**** Data extracts
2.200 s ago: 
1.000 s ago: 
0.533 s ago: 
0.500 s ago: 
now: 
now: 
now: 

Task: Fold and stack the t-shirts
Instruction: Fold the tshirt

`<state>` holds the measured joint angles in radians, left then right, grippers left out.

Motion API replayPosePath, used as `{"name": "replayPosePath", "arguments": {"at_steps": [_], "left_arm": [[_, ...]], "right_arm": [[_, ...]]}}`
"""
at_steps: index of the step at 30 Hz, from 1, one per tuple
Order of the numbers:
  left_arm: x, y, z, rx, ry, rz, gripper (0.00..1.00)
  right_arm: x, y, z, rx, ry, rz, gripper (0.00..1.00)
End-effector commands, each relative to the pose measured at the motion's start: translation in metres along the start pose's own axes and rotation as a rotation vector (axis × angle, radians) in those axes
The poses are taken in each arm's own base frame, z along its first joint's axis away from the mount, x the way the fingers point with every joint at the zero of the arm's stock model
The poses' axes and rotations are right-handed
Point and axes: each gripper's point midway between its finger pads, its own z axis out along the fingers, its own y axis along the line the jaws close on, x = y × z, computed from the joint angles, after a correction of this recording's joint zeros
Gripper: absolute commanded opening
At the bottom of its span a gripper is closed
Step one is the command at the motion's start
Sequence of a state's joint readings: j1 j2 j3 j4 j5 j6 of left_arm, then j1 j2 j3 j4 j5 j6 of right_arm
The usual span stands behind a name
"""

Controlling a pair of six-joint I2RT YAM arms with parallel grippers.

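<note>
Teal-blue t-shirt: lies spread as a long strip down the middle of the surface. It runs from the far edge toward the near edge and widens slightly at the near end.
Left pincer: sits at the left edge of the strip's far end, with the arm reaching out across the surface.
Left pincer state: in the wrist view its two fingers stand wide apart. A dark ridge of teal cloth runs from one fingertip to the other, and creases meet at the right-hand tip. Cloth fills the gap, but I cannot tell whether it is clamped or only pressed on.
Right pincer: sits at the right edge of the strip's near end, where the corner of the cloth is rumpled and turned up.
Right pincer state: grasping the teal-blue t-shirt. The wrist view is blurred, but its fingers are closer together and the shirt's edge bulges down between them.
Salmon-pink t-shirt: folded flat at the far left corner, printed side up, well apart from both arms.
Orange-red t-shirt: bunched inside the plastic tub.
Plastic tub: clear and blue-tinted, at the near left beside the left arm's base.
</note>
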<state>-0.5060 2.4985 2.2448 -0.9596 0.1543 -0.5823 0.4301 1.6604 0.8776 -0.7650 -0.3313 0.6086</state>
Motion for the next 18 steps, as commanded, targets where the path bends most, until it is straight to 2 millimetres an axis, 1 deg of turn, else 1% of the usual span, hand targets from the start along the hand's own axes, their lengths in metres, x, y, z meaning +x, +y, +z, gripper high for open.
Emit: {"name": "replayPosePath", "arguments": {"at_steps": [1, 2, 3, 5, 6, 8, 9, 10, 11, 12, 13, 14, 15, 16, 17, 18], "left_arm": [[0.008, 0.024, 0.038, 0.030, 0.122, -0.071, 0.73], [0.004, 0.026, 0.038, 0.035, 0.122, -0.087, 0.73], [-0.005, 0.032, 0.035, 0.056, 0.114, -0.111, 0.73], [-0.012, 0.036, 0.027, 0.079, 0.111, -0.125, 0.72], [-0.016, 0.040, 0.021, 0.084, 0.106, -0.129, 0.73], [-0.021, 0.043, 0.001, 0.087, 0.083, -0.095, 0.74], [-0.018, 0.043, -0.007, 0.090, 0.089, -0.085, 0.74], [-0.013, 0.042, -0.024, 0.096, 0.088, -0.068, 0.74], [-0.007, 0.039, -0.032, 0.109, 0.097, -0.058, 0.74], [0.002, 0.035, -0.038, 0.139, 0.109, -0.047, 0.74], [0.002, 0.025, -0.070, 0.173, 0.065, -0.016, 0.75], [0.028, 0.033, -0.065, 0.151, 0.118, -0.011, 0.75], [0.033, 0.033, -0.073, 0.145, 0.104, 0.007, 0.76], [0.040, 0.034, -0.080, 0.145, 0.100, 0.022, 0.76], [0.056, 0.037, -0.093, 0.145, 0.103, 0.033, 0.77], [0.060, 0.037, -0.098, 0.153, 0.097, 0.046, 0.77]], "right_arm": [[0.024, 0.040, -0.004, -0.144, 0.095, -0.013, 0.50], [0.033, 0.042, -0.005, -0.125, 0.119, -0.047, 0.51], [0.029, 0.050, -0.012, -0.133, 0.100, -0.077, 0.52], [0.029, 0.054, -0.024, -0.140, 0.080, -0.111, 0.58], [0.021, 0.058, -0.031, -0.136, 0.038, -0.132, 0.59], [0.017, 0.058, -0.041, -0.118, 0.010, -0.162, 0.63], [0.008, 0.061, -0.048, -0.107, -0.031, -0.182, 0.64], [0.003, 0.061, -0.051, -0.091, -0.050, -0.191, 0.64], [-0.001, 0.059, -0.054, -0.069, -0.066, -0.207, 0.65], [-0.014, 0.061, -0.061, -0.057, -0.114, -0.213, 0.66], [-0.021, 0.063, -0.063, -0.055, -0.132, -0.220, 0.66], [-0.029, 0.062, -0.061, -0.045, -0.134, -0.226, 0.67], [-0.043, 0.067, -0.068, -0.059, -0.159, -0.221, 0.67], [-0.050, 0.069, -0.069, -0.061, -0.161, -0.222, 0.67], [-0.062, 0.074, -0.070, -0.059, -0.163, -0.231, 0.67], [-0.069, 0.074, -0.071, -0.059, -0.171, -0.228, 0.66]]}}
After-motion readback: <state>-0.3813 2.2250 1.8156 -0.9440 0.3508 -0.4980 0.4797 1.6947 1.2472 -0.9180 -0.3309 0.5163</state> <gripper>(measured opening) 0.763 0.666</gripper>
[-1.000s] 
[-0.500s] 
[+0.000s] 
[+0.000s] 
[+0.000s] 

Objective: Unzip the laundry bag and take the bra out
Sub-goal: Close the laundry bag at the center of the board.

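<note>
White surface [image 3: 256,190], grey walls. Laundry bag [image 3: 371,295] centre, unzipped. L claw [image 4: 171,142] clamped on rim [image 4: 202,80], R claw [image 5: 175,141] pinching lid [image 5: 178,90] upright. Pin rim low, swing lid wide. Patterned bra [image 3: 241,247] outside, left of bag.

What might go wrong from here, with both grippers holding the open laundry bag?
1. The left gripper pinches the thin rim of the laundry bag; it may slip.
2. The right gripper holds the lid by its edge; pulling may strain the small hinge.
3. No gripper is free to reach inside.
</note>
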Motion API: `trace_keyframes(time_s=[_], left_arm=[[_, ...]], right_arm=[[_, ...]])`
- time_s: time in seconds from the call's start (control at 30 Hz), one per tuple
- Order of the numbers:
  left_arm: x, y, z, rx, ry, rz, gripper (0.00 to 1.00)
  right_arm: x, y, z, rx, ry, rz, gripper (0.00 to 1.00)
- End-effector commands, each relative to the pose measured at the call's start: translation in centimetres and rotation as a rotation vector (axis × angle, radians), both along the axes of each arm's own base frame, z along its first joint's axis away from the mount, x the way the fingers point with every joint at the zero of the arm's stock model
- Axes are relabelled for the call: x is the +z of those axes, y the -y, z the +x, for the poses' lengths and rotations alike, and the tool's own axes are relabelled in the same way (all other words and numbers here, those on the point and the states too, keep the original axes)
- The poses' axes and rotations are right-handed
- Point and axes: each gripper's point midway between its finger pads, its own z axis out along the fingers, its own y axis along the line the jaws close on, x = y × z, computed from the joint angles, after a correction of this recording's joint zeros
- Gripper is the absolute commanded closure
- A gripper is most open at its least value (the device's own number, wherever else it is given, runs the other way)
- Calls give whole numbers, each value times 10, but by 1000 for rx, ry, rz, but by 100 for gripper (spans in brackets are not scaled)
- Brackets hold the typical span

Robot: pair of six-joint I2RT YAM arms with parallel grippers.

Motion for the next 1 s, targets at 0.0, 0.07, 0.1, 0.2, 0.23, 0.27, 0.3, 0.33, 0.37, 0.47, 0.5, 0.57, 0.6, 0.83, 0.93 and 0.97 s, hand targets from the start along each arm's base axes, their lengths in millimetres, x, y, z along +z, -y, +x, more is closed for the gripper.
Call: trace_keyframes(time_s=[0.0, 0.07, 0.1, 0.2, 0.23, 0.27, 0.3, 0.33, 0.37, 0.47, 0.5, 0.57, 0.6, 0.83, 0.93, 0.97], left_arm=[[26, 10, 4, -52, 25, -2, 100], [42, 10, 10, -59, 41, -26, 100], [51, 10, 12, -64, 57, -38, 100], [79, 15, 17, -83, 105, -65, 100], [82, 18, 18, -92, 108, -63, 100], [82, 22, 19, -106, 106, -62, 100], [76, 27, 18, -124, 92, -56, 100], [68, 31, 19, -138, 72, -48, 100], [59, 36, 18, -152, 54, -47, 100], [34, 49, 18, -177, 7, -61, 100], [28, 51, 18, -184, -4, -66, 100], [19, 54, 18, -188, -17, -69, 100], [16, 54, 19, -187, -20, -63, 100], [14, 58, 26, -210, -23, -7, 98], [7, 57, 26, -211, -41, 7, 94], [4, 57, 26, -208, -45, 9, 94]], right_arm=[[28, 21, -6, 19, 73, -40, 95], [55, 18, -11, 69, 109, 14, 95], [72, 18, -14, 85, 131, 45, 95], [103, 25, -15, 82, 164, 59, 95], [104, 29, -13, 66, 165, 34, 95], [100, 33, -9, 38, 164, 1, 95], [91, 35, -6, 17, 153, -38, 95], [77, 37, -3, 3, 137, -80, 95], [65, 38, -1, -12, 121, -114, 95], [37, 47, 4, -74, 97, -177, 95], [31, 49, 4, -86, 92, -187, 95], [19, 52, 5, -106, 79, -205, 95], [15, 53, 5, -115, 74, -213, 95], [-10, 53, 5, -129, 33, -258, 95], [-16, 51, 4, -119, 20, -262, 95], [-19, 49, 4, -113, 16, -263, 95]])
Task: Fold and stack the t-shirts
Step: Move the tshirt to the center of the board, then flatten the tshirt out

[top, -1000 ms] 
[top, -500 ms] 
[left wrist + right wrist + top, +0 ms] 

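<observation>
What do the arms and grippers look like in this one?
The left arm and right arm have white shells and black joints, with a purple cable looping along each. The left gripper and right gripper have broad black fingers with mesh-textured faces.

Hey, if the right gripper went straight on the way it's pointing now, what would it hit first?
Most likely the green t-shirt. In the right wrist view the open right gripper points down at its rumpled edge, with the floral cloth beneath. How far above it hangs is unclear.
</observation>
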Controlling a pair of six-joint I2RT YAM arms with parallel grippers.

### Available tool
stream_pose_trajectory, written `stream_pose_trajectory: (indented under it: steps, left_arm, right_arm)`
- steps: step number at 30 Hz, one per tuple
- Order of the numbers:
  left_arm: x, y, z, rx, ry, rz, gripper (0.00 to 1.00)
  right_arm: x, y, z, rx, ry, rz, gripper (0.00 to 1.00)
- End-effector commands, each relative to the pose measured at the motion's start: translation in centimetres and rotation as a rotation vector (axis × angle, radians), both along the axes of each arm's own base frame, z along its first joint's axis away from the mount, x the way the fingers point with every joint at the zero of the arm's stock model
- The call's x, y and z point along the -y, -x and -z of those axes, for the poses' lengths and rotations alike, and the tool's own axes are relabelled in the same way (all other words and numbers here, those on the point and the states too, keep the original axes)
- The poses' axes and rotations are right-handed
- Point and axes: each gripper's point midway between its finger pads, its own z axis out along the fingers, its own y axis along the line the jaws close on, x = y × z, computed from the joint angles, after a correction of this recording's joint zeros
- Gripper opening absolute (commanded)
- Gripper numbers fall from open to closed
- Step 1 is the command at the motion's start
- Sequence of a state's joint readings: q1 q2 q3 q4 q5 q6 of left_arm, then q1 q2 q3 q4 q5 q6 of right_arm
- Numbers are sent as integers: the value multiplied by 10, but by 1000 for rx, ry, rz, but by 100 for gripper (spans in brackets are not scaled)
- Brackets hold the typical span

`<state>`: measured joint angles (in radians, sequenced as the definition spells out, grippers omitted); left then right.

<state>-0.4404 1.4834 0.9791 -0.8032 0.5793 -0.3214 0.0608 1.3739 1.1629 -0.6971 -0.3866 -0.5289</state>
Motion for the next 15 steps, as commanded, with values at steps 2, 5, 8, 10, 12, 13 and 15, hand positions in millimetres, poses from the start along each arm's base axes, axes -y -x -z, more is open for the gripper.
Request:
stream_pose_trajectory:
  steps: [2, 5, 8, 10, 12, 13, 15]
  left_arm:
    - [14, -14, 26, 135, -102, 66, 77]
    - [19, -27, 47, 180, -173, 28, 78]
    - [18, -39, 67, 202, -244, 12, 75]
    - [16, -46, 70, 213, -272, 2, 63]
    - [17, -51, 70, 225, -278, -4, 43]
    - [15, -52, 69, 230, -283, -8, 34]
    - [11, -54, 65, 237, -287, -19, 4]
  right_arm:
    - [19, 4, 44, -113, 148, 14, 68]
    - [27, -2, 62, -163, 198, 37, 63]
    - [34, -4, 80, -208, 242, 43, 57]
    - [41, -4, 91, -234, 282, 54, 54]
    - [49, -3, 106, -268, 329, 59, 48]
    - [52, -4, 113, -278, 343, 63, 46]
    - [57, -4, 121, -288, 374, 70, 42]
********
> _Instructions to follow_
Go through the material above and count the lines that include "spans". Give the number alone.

> _Output below_
2